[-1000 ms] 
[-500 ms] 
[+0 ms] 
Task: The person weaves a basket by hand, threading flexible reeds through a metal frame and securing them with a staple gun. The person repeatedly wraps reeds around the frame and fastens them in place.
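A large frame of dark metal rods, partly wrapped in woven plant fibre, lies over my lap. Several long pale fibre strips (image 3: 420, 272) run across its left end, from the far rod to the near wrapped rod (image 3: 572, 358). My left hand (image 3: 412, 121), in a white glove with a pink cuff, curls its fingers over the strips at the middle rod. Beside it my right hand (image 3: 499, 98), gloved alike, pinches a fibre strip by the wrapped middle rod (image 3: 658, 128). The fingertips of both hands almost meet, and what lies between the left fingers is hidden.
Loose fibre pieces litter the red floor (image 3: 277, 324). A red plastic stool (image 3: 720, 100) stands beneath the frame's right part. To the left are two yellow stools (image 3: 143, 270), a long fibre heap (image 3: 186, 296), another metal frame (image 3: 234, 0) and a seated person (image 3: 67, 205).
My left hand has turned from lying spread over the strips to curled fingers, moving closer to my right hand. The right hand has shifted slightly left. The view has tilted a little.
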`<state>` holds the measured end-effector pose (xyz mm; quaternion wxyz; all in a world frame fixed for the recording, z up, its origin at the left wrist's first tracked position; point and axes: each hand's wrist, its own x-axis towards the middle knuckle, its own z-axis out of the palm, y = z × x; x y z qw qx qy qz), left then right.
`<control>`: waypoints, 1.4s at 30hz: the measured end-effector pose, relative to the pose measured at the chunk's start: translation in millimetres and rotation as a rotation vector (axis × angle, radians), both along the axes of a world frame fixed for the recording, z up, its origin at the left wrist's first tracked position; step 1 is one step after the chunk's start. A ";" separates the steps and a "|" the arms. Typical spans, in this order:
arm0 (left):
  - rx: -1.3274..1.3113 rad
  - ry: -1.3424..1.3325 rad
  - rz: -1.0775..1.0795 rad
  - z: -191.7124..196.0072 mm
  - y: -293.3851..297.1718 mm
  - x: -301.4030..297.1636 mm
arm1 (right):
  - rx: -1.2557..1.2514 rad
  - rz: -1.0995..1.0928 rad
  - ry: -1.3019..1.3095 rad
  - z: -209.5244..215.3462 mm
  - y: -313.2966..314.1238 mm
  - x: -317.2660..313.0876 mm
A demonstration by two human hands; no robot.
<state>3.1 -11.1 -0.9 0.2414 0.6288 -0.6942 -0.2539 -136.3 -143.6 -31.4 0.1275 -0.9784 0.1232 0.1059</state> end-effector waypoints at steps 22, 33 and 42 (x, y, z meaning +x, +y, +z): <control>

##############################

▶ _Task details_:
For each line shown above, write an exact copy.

▶ _Reply_:
[-1000 ms] 
[-500 ms] 
[+0 ms] 
Task: The person weaves a basket by hand, threading flexible reeds through a metal frame and securing them with a staple gun. The person repeatedly wraps reeds around the frame and fastens them in place.
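A large frame of dark metal rods, partly wrapped in woven plant fibre, lies over my lap. Several long pale fibre strips (image 3: 420, 272) run across its left end, from the far rod to the near wrapped rod (image 3: 572, 358). My left hand (image 3: 412, 121), in a white glove with a pink cuff, curls its fingers over the strips at the middle rod. Beside it my right hand (image 3: 499, 98), gloved alike, pinches a fibre strip by the wrapped middle rod (image 3: 658, 128). The fingertips of both hands almost meet, and what lies between the left fingers is hidden.
Loose fibre pieces litter the red floor (image 3: 277, 324). A red plastic stool (image 3: 720, 100) stands beneath the frame's right part. To the left are two yellow stools (image 3: 143, 270), a long fibre heap (image 3: 186, 296), another metal frame (image 3: 234, 0) and a seated person (image 3: 67, 205).
My left hand has turned from lying spread over the strips to curled fingers, moving closer to my right hand. The right hand has shifted slightly left. The view has tilted a little.
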`<state>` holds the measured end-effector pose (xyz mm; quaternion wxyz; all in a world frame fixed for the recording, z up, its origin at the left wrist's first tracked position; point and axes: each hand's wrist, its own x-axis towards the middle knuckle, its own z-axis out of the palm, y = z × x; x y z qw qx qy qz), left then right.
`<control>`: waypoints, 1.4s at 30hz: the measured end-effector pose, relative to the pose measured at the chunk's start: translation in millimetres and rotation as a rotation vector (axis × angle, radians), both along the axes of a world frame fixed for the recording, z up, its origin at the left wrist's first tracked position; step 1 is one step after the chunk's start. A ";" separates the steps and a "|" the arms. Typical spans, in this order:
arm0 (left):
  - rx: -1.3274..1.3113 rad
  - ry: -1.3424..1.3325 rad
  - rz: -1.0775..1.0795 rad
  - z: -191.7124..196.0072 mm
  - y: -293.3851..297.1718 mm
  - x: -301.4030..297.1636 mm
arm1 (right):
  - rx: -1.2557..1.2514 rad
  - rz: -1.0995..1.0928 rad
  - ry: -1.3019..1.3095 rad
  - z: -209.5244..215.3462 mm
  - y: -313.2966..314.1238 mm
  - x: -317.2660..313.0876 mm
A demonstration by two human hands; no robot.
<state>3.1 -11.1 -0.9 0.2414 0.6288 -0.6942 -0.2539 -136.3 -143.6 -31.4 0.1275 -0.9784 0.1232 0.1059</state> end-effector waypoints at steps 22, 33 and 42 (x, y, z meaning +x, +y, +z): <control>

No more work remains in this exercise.